Nel mezzo? Le bottiglie che paghi tu, il costo di quel nuovo spritz analcolico da 5 euro in lattina, l’impossibilità per i piccoli produttori di restare competitivi nel formato più agile e diffuso del momento.
Il riciclo non basta ma l’Italia fa bene
In teoria, l’alluminio è uno dei materiali più virtuosi: riciclabile all’infinito, leggero, versatile.
Nel 2022 l’Europa ha riciclato il 74,6% delle lattine, pari a oltre 580.000 tonnellate recuperate e 5,4 milioni di tonnellate di CO₂ risparmiate.
E l’Italia? Fa ancora meglio: nel 2024 ha raggiunto il 90,4% di lattine recuperate, grazie al lavoro del CIAL e a una cultura di raccolta differenziata ormai consolidata
Ma il problema non è solo ambientale: è economico e strategico. Perché quando l’offerta è bassa, anche il riciclo non basta a evitare la scarsità.
Cosa cambia per chi produce e per chi beve
I microbirrifici e i produttori di ready-to-drink artigianali sono i primi a soffrire. Le lattine costano troppo, i tempi di consegna si allungano, il margine si restringe. Alcuni scelgono il vetro, altri passano ai cartoni, altri ancora abbandonano del tutto il formato.
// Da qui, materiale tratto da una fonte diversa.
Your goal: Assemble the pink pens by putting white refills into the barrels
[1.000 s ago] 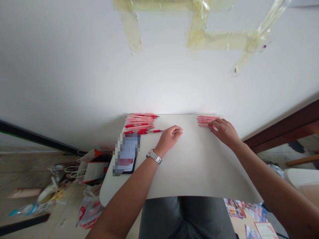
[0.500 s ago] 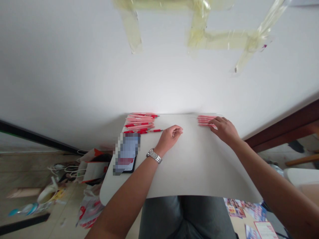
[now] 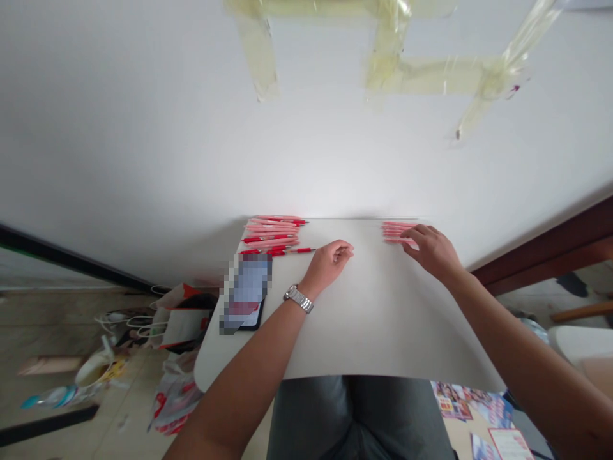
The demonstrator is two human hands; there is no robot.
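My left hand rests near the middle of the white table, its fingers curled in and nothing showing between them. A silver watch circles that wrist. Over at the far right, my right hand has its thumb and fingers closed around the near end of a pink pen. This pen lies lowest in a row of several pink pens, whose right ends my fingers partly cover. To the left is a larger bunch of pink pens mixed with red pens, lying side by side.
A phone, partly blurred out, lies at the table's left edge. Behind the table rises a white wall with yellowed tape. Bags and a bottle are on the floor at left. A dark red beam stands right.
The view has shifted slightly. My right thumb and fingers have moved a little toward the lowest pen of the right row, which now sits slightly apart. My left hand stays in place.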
Ma per chi lavora su scala ridotta, ogni cambiamento è una scommessa.
E per chi beve, significa meno scelta, prezzi più alti, meno innovazione.
Il bar come specchio del mondo e della sua fragilità
Lontano dalla retorica delle lattine fighe nei reel estivi, il bar diventa anche qui un osservatorio geopolitico.
Quando il bartender ti dice “non abbiamo più quel cocktail in lattina”, magari non è perché ha sbagliato ordine. Magari è perché il produttore ha finito le scorte, il fornitore ha aumentato i prezzi o la dogana ha bloccato un carico per via dei dazi.
E il tuo spritz da 3,50 € non è più sostenibile per nessuno.
Che si può fare?
- Favorire sistemi di deposito e ritorno (come in Germania o Paesi Bassi), anche in Italia.
- Supportare chi investe in packaging riciclato al 100%, anche pagando qualcosa in più.
- Esigere trasparenza: sapere se la lattina che bevi è nuova, riciclata, locale, importata.
- Dare spazio al vetro (ma leggero) dove possibile, specie nei locali.
- Sostenere produttori locali che lavorano con margini ridotti ma grande etica di filiera.
Brindare con leggerezza, ma non alla cieca
Nel 2025 anche una lattina racconta una storia. Se il tuo cocktail arriva in un formato alternativo o costa più del solito, non è colpa del bar. È il retrogusto della crisi climatica, energetica e politica che stiamo bevendo senza accorgercene.
E forse, la vera rivoluzione non sarà trovare lattine nuove, ma imparare a bere con coscienza, curiosità e un pizzico di ironia. Alla 7PM.